帯状疱疹予防接種費用の一部助成について
渋川市では令和4年10月1日より市内在住の50歳以上の方を対象に、帯状疱疹の発症及び重症化を予防するため、任意予防接種である帯状疱疹予防接種にかかる費用の一部助成を行います。令和7年度に助成額等の見直しを行う予定です。接種を希望する方は、今年度中の接種をご検討ください。
対象ワクチンの種類について
ワクチン名 |
乾燥弱毒生水痘ワクチン 「ビケン」(生ワクチン) |
乾燥組み換え帯状疱疹ワクチン 「シングリックス」(不活化ワクチン) |
接種回数 | 1回 |
2回 (2回目接種は1回目から2か月あけて行う) |
接種方法 | 皮下注射 | 筋肉内注射 |
予防効果 | 50~60% | 90%以上 |
持続期間 | 5年程度 | 9年以上 |
副反応 |
注射部位の痛み、腫れ、発赤(3日~1週間で消失)非常にまれにアナフィラキシー、血小板減少性紫斑病など重篤な副反応が現れることがあります。 |
注射部位の痛み、発赤、腫れ、筋肉痛、全身倦怠感、悪寒、発熱など。(3日~1週間で消失)非常にまれにアナフィラキシーなど重篤な副反応が現れることがあります。 |
対象者
以下の全てに当てはまる方が対象となります。
1接種当日に渋川市に住民登録のある方
2接種当日に50歳以上の方
3過去に帯状疱疹予防接種の費用助成を受けたことのない方
(補足)補助の回数は1人につき、生ワクチン「ビケン」1回又は不活化ワクチン「シングリックス」2回のみの助成となります。
助成額
ワクチン |
乾燥弱毒生水痘ワクチン 「ビケン」(生ワクチン) |
乾燥組み換え帯状疱疹ワクチン 「シングリックス」(不活化ワクチン) |
助成額 | 6,000円/回 | 15,000円/回 |
ただし、接種費用が市が定めた助成額に満たない場合は接種費用を助成します。
接種期間
令和6年4月1日から令和7年3月31日
協力医療機関にて接種する場合
直接医療機関に連絡し、接種を受けてください。(予診票は各医療機関に置いてあります)

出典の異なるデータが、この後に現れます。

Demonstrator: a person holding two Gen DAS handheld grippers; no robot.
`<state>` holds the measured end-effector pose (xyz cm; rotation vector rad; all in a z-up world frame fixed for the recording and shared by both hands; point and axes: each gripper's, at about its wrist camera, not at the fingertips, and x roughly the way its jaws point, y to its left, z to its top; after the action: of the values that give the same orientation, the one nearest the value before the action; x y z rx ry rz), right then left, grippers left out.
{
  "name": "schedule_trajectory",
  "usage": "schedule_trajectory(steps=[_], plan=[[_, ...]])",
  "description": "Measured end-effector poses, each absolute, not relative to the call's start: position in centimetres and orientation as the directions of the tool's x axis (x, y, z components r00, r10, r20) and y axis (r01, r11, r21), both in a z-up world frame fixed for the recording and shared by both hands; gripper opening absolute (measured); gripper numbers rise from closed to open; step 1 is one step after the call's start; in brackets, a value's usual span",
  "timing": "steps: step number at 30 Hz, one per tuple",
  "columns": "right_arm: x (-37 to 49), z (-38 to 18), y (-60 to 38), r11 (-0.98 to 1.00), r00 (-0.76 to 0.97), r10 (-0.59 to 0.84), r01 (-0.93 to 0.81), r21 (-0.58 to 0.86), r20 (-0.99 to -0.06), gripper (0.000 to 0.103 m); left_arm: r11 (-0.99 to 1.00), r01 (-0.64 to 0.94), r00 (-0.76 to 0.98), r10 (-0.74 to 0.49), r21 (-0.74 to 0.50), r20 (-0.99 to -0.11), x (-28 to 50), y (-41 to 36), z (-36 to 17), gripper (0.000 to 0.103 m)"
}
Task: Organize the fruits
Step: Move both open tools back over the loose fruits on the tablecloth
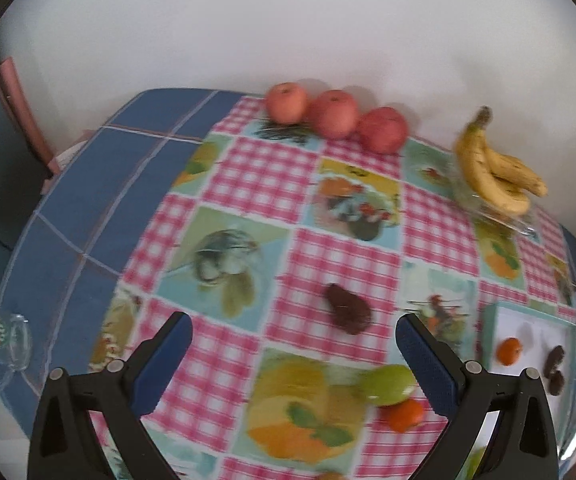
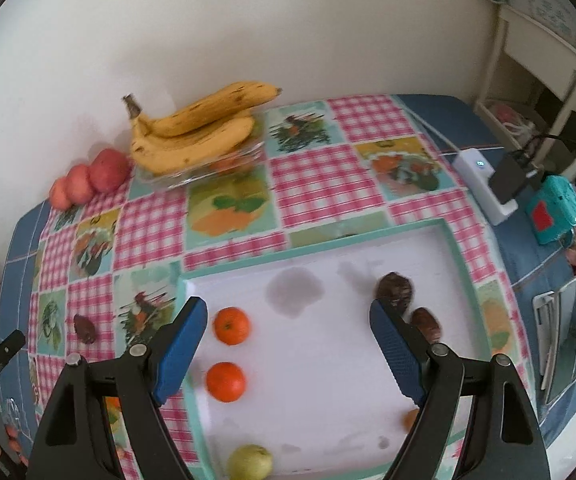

医療機関窓口にて各医療機関の接種費用から助成額を引いた金額をお支払いください。
協力医療機関以外(他市町村等)にて接種する場合
事前に保健センターにご連絡ください。予診票などの必要書類を送付します。届いた予診票を持参し、接種を受けてください。
また、接種費用については医療機関窓口にて全額お支払いください。その後、申請を行うことにより助成額を上限に助成を行います。
申請期間
令和7年3月31日まで(令和7年3月に接種を行った場合は令和7年4月4日(金曜日)まで)
助成金の申請方法
接種完了後、次の書類を保健センター窓口または郵送にて提出してください。
1予診票(コピー可)
2医療機関の領収書(原本)
(補足)領収書で接種費用を確認できない場合は明細を添付
3申請書
(補足)事前連絡のあった方に予診票と一緒に送付します
4本人確認書類の写し
(補足)運転免許証、健康保険証、マイナンバーカード等
5振込先口座番号が分かるものの写し
(補足)通帳またはキャッシュカード
新型コロナワクチンとの接種間隔
新型コロナワクチンを接種した場合、2週間の間隔を開けて帯状疱疹予防接種(ビケン、シングリックスのいずれも)を接種することができます。